McClure J A, Parnes L S
Department of Otolaryngology, University of Western Ontario, London, Canada.
Baillieres Clin Neurol. 1994 Nov;3(3):537-45.
Benign positional vertigo is a common clinical entity encountered in any dizzy clinic. It is easily diagnosed on the basis of historical information and a positive Dix-Hallpike position test. The available evidence suggests that this condition is due to involvement of the posterior semicircular canal. The pathophysiology of this condition can be explained theoretically on the basis of free-floating particles within the endolymph of the posterior semicircular canal that move under the influence of gravity with certain provocative positional changes. Based on this theoretical model, a variety of particle-repositioning manoeuvres have been developed that attempt to relocate the loose particles from the posterior semicircular canal to the utricular sac. If the particles are kept in the utricular sac for a period of 48 h by maintaining the patient in an upright position, the clinical symptoms are relieved in a high proportion of patients. If the manoeuvre is unsuccessful on a first attempt, or if the benign positional vertigo recurs at a later date, the condition can usually be relieved by a second manoeuvre. Bilateral benign positional vertigo can be treated by performing a manoeuvre on one side followed by a manoeuvre on the other side at a later date. On occasion, posterior canal benign positional vertigo is converted to horizontal canal benign positional vertigo, but this subsides readily within the 48-h post-manoeuvre period.

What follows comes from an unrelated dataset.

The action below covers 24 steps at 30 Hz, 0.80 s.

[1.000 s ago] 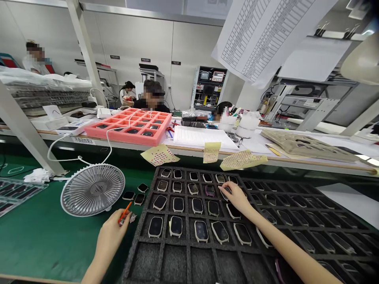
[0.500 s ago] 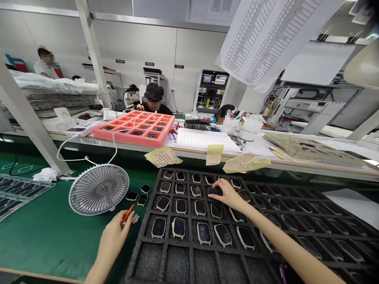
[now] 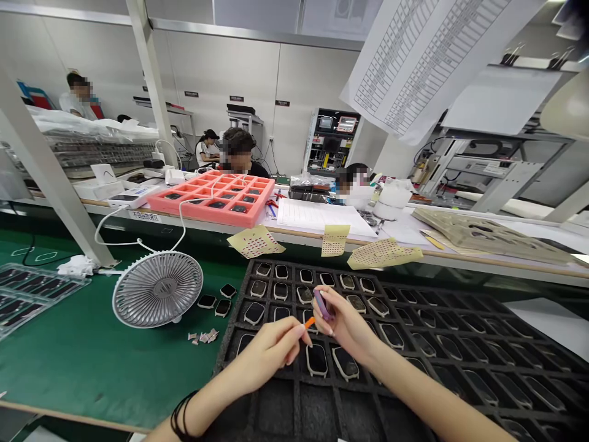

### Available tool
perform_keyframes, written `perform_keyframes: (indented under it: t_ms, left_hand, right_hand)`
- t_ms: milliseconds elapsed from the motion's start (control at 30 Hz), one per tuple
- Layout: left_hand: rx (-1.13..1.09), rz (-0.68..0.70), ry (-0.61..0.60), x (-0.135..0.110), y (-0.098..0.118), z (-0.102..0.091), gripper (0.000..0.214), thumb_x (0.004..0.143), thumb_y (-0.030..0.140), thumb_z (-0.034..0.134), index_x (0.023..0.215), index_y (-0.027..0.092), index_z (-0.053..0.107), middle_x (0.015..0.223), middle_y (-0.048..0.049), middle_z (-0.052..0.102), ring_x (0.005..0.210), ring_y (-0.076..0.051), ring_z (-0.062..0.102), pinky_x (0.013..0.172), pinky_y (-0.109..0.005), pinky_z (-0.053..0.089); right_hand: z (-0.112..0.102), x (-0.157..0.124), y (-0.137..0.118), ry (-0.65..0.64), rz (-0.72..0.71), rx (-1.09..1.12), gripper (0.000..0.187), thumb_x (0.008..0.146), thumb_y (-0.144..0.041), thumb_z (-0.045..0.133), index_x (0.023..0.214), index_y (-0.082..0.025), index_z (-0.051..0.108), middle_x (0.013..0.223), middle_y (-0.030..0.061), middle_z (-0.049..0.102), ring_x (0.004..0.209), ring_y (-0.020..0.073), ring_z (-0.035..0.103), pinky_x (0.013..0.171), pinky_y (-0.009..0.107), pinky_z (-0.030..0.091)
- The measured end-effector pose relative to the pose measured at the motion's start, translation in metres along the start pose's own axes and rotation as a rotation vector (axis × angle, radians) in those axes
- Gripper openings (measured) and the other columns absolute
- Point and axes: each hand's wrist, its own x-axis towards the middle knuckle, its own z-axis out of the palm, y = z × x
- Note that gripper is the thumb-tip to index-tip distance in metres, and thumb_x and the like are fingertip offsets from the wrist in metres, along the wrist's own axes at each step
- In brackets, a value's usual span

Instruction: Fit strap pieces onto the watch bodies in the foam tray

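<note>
My right hand [image 3: 347, 325] is closed on a smartwatch body [image 3: 324, 305] and lifts it above the black foam tray [image 3: 271, 408]. Its edge looks purplish; its screen is turned out of sight. My left hand [image 3: 276, 347] pinches a thin orange stick-like tool [image 3: 309, 322], whose tip points at the watch body. I cannot tell whether tip and watch touch. Beneath both hands, rows of smartwatch cases with dark screens, such as the watch case [image 3: 316, 360], lie in the tray's compartments. My left hand and forearm cover part of the left rows.
Left of the tray are a grey fan [image 3: 159, 288], several loose watch pieces [image 3: 223, 307] and small pale scraps [image 3: 202, 336]. A pink foam tray [image 3: 214, 199] rests on the shelf ahead, with yellow sticker sheets [image 3: 335, 239] hanging from its edge. Co-workers sit beyond.
My right hand has lifted the watch body from its compartment and drawn it nearer. My left hand has moved right from the green mat with the orange tool, up to the watch body.
</note>
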Motion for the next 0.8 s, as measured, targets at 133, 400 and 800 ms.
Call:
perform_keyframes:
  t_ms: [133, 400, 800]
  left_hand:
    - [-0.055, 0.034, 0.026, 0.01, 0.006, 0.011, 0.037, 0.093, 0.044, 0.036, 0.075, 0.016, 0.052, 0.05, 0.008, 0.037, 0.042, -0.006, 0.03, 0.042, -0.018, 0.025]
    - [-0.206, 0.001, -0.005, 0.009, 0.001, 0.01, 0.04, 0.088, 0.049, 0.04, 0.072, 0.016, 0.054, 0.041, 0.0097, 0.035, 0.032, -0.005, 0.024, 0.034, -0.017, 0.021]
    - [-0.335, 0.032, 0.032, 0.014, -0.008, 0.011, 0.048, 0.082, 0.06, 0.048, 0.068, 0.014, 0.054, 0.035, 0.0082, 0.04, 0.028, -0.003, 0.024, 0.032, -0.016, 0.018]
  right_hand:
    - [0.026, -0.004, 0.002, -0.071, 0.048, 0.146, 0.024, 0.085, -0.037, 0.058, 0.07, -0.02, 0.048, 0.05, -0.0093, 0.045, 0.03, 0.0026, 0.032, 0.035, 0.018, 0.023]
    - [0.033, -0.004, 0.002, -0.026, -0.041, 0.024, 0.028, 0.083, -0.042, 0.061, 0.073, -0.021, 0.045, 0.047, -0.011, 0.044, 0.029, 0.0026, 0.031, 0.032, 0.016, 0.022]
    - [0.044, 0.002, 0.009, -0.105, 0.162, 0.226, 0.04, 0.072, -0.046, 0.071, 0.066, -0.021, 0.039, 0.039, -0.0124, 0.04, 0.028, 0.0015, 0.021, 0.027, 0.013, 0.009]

良性阵发性位置性眩晕是任何眩晕门诊中常见的临床病症。根据病史信息和阳性的 Dix-Hallpike 位置试验很容易诊断。现有证据表明,这种病症是由于后半规管受累所致。这种病症的病理生理学理论上可以基于后半规管内淋巴液中的自由漂浮颗粒来解释,这些颗粒在重力影响下随着某些诱发位置变化而移动。基于这一理论模型,已经开发出了多种颗粒复位手法,试图将松散的颗粒从后半规管重新定位到椭圆囊。如果通过让患者保持直立姿势将颗粒在椭圆囊中保持 48 小时,很大一部分患者的临床症状会得到缓解。如果首次手法操作不成功,或者良性阵发性位置性眩晕在之后复发,通常可以通过第二次手法操作来缓解病情。双侧良性阵发性位置性眩晕可以先对一侧进行手法操作,之后再对另一侧进行手法操作来治疗。偶尔,后半规管良性阵发性位置性眩晕会转变为水平半规管良性阵发性位置性眩晕,但这种情况在手法操作后的 48 小时内会很快消退。